» **Exercise instructions**:
Every entry must reappear in your answer exactly as written, though its pictures must not.
*** The data ***
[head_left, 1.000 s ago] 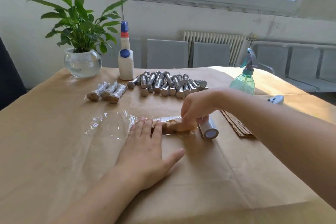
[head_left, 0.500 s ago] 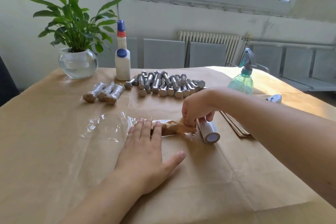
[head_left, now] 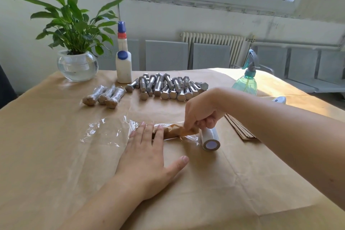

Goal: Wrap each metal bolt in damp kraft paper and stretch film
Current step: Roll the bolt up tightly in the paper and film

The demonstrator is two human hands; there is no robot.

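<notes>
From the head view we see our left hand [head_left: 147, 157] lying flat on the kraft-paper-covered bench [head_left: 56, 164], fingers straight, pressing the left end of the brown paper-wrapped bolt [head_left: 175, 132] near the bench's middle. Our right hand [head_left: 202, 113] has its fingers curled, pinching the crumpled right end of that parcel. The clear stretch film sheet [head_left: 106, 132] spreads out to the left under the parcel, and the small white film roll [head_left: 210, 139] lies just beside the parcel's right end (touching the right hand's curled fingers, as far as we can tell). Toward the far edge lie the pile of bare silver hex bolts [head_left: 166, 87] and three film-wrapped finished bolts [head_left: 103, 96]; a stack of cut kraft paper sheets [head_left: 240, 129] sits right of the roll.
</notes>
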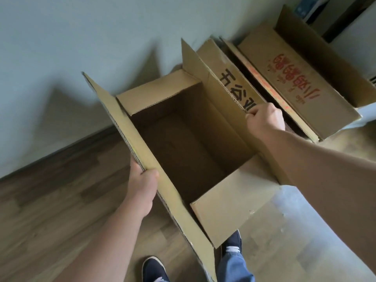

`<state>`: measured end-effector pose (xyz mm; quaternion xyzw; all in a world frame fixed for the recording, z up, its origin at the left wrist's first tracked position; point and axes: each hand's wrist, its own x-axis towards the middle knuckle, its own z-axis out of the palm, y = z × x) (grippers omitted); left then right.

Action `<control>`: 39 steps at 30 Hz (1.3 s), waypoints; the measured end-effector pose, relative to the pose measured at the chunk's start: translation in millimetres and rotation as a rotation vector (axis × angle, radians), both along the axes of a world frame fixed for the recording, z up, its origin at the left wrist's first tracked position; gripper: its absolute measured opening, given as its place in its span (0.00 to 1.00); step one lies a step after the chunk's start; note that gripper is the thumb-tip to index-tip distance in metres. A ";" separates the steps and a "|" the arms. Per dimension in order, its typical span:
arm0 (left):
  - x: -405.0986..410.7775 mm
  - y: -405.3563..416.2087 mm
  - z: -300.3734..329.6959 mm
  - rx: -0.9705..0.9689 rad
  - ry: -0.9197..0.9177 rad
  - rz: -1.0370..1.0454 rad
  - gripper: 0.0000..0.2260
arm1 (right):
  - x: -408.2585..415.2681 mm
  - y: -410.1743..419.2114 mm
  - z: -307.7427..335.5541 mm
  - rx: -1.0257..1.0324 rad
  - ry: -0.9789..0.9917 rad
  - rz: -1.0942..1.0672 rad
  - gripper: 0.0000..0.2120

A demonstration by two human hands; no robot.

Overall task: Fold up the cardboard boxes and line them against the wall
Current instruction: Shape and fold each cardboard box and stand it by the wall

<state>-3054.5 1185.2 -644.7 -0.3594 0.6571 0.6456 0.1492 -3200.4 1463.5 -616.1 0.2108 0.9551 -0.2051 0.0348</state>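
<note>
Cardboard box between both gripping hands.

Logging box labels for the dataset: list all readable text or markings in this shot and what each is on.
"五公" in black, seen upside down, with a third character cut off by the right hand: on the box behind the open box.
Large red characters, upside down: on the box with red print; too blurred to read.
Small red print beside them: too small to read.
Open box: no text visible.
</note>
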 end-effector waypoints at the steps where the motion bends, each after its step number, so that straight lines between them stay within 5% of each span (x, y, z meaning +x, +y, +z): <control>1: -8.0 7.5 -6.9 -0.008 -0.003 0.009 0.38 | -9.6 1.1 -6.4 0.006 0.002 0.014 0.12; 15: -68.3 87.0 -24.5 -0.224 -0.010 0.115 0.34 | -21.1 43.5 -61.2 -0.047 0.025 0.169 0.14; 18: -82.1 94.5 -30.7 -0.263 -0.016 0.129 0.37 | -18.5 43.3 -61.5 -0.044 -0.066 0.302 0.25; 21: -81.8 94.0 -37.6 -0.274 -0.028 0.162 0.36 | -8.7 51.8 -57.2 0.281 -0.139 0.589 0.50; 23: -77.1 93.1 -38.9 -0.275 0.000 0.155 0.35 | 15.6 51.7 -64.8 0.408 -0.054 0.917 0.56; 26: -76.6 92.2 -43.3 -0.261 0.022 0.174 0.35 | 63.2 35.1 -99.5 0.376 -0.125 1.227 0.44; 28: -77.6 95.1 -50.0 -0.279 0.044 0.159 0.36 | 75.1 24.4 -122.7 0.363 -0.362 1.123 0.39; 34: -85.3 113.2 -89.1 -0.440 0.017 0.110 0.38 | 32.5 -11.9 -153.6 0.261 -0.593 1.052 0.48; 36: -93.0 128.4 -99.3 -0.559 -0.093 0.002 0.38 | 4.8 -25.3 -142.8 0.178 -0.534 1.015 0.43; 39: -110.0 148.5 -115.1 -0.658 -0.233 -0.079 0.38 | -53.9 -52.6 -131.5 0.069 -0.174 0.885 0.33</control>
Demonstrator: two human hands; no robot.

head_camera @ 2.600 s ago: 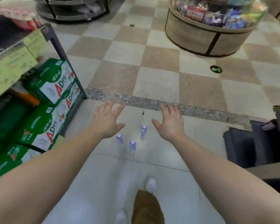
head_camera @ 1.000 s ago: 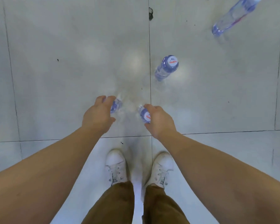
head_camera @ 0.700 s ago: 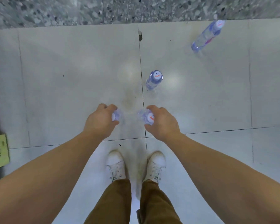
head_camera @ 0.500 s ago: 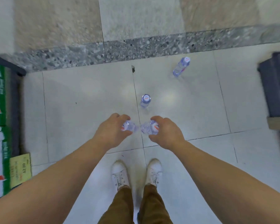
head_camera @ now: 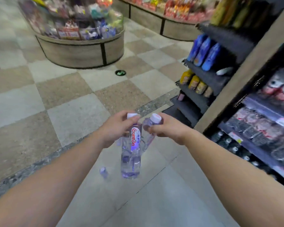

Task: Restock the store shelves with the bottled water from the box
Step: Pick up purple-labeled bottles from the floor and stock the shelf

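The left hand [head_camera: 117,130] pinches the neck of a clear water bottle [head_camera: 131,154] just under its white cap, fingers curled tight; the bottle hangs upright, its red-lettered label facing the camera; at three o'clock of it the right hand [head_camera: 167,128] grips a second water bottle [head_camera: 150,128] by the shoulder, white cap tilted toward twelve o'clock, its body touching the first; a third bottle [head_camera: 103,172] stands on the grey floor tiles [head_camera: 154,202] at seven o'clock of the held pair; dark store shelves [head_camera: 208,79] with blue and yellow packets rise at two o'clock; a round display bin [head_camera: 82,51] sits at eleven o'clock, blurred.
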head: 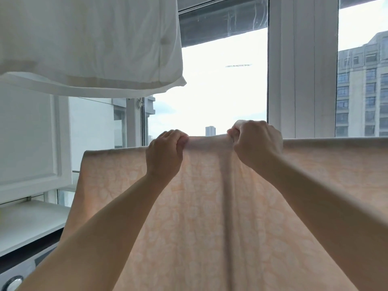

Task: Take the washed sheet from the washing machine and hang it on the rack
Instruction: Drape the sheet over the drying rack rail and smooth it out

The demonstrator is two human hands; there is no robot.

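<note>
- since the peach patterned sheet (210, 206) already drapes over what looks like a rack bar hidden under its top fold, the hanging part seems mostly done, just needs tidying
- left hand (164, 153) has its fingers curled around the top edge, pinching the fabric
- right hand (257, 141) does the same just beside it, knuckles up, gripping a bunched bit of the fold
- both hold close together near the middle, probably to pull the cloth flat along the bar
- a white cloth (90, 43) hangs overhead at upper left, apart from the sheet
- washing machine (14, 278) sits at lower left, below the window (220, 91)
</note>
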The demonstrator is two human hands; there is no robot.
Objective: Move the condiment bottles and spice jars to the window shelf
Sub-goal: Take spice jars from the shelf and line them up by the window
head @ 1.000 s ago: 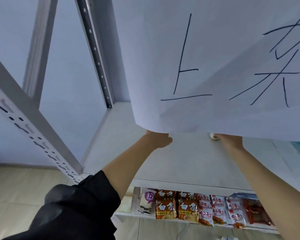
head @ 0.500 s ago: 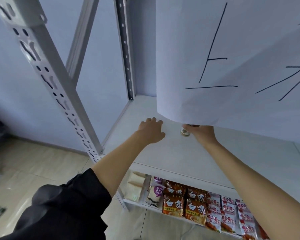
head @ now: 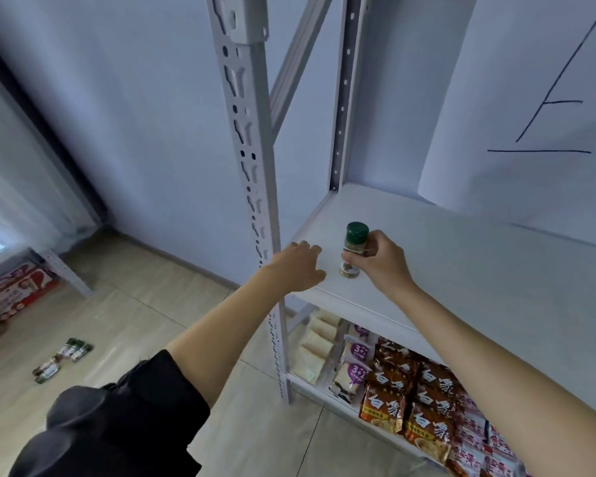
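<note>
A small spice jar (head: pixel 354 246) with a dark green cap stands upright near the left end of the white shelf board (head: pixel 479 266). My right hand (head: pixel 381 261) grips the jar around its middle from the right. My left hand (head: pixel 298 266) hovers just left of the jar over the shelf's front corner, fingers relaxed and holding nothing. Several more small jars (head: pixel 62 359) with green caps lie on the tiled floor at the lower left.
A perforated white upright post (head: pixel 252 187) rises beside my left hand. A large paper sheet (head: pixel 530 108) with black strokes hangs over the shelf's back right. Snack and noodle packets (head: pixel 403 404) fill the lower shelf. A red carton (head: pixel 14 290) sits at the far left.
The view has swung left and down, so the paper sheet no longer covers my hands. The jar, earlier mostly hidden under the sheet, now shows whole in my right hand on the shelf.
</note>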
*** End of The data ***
» **Result for this task**:
[head_left, 1.000 s ago] 
[head_left, 0.500 s ago] 
[head_left, now] 

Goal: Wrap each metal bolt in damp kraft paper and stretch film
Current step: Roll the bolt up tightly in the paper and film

The demonstrator is two human hands; there is no robot.

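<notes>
From the head view we see our left hand [head_left: 147, 157] lying flat on the kraft-paper-covered bench [head_left: 56, 164], fingers straight, pressing the left end of the brown paper-wrapped bolt [head_left: 175, 132] near the bench's middle. Our right hand [head_left: 202, 113] has its fingers curled, pinching the crumpled right end of that parcel. The clear stretch film sheet [head_left: 106, 132] spreads out to the left under the parcel, and the small white film roll [head_left: 210, 139] lies just beside the parcel's right end (touching the right hand's curled fingers, as far as we can tell). Toward the far edge lie the pile of bare silver hex bolts [head_left: 166, 87] and three film-wrapped finished bolts [head_left: 103, 96]; a stack of cut kraft paper sheets [head_left: 240, 129] sits right of the roll.
</notes>
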
`<state>`: measured end-effector pose (xyz mm; quaternion xyzw; all in a world frame fixed for the recording, z up, its origin at the left wrist's first tracked position; point and axes: each hand's wrist, its own x-axis towards the middle knuckle, its own z-axis out of the palm, y = z × x) (grippers omitted); left then right.

Action `<control>`: 39 steps at 30 Hz (1.3 s), waypoints; the measured end-effector pose, relative to the pose measured at the chunk's start: translation in millimetres and rotation as a rotation vector (axis × angle, radians), both along the axes of a world frame fixed for the recording, z up, its origin at the left wrist's first tracked position; gripper: its absolute measured opening, given as its place in its span (0.00 to 1.00); step one lies a step after the chunk's start; note that gripper is the thumb-tip to index-tip distance in metres. A ";" separates the steps and a "|" the arms. Per dimension in order, its typical span:
arm0 (left):
  - x: -405.0986..410.7775 mm
  - y: -405.3563..416.2087 mm
  - z: -300.3734..329.6959 mm
  - rx: -0.9705..0.9689 rad
  - ry: -0.9197..0.9177 rad
  - rz: -1.0370..1.0454 rad
  - gripper: 0.0000..0.2260
arm1 (right):
  - x: -408.2585..415.2681 mm
  - y: -410.1743..419.2114 mm
  - z: -307.7427..335.5541 mm
  - rx: -1.0257..1.0324 rad
  - ry: -0.9789..0.9917 rad
  - rz: -1.0942..1.0672 rad
  - gripper: 0.0000..0.2120

A demonstration by two human hands; no robot.

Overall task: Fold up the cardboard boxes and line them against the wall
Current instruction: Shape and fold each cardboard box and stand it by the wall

<state>-3054.5 1185.2 -644.7 -0.3594 0.6571 0.6456 0.1492 -3200.4 1463.5 -616.1 0.2108 0.9551 -0.2051 0.0348</state>
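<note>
Cardboard box between both gripping hands.

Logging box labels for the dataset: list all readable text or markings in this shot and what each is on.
"五公" in black, seen upside down, with a third character cut off by the right hand: on the box behind the open box.
Large red characters, upside down: on the box with red print; too blurred to read.
Small red print beside them: too small to read.
Open box: no text visible.
</note>
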 end-effector waypoints at the steps where the motion bends, each after its step number, so that straight lines between them stay within 5% of each span (x, y, z meaning +x, +y, +z): <control>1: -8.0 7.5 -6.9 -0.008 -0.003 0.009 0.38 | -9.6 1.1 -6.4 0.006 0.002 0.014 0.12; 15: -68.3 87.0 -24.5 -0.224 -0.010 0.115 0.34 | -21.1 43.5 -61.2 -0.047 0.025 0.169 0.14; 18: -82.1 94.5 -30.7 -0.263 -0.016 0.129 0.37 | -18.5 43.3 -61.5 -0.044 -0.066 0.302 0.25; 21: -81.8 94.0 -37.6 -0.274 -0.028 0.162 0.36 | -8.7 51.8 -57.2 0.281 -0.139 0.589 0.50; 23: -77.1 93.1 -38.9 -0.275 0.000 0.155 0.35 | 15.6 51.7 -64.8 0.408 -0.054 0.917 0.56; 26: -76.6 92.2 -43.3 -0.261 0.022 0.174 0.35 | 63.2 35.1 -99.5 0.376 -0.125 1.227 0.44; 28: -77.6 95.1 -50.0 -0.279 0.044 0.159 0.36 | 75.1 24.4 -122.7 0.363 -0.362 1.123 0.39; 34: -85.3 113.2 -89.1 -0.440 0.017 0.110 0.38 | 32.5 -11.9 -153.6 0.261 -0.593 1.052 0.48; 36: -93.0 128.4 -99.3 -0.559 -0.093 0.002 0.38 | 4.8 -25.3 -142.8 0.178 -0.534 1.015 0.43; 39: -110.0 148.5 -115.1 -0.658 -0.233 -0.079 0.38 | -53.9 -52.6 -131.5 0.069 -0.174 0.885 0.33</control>
Demonstrator: two human hands; no robot.

head_camera @ 2.600 s ago: 
head_camera @ 1.000 s ago: 
head_camera @ 0.700 s ago: 
head_camera @ 0.500 s ago: 
head_camera @ now: 

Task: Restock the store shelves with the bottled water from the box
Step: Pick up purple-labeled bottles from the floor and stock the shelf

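The left hand [head_camera: 117,130] pinches the neck of a clear water bottle [head_camera: 131,154] just under its white cap, fingers curled tight; the bottle hangs upright, its red-lettered label facing the camera; at three o'clock of it the right hand [head_camera: 167,128] grips a second water bottle [head_camera: 150,128] by the shoulder, white cap tilted toward twelve o'clock, its body touching the first; a third bottle [head_camera: 103,172] stands on the grey floor tiles [head_camera: 154,202] at seven o'clock of the held pair; dark store shelves [head_camera: 208,79] with blue and yellow packets rise at two o'clock; a round display bin [head_camera: 82,51] sits at eleven o'clock, blurred.
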head: 

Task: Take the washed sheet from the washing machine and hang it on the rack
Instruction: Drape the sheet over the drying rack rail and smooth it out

The demonstrator is two human hands; there is no robot.

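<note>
- since the peach patterned sheet (210, 206) already drapes over what looks like a rack bar hidden under its top fold, the hanging part seems mostly done, just needs tidying
- left hand (164, 153) has its fingers curled around the top edge, pinching the fabric
- right hand (257, 141) does the same just beside it, knuckles up, gripping a bunched bit of the fold
- both hold close together near the middle, probably to pull the cloth flat along the bar
- a white cloth (90, 43) hangs overhead at upper left, apart from the sheet
- washing machine (14, 278) sits at lower left, below the window (220, 91)
</note>
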The demonstrator is two human hands; there is no robot.
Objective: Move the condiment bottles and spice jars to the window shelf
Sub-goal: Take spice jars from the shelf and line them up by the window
head @ 1.000 s ago: 
head @ 0.500 s ago: 
head @ now: 
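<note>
A small spice jar (head: pixel 354 246) with a dark green cap stands upright near the left end of the white shelf board (head: pixel 479 266). My right hand (head: pixel 381 261) grips the jar around its middle from the right. My left hand (head: pixel 298 266) hovers just left of the jar over the shelf's front corner, fingers relaxed and holding nothing. Several more small jars (head: pixel 62 359) with green caps lie on the tiled floor at the lower left.
A perforated white upright post (head: pixel 252 187) rises beside my left hand. A large paper sheet (head: pixel 530 108) with black strokes hangs over the shelf's back right. Snack and noodle packets (head: pixel 403 404) fill the lower shelf. A red carton (head: pixel 14 290) sits at the far left.
The view has swung left and down, so the paper sheet no longer covers my hands. The jar, earlier mostly hidden under the sheet, now shows whole in my right hand on the shelf.
</note>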

The reply to this exercise is complete.